Instructions for the task:
Print the lines below exactly as written, with none missing.

Recorded information:
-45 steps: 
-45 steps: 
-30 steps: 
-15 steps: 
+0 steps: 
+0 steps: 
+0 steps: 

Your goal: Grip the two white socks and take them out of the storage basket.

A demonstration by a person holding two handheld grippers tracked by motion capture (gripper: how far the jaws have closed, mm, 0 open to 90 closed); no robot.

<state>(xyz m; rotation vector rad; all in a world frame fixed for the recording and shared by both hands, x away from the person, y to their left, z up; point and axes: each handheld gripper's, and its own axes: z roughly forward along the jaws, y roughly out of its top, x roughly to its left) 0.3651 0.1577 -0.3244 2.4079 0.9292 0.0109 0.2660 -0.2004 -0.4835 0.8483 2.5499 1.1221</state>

Exercise answer:
-45 steps: 
-45 steps: 
-30 steps: 
-15 steps: 
+0 steps: 
+0 steps: 
+0 steps: 

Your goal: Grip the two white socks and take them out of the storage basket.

A demonstration by a person holding two handheld grippers tracked by motion capture (gripper: how far the jaws have closed, mm, 0 open to 90 closed); no robot.

<state>(xyz m; rotation vector rad; all in a world frame fixed for the recording and shared by both hands, x away from the person, y to their left, z up; point and axes: each handheld gripper's, and its own axes: z roughly forward along the jaws, y roughly out of its top, x roughly to its left) 0.3651 0.1577 -0.3244 2.4079 0.9292 0.0109 0.2660 -0.2004 -0.4835 0.8483 2.5499 1.1221</state>

The answer has been fully written out.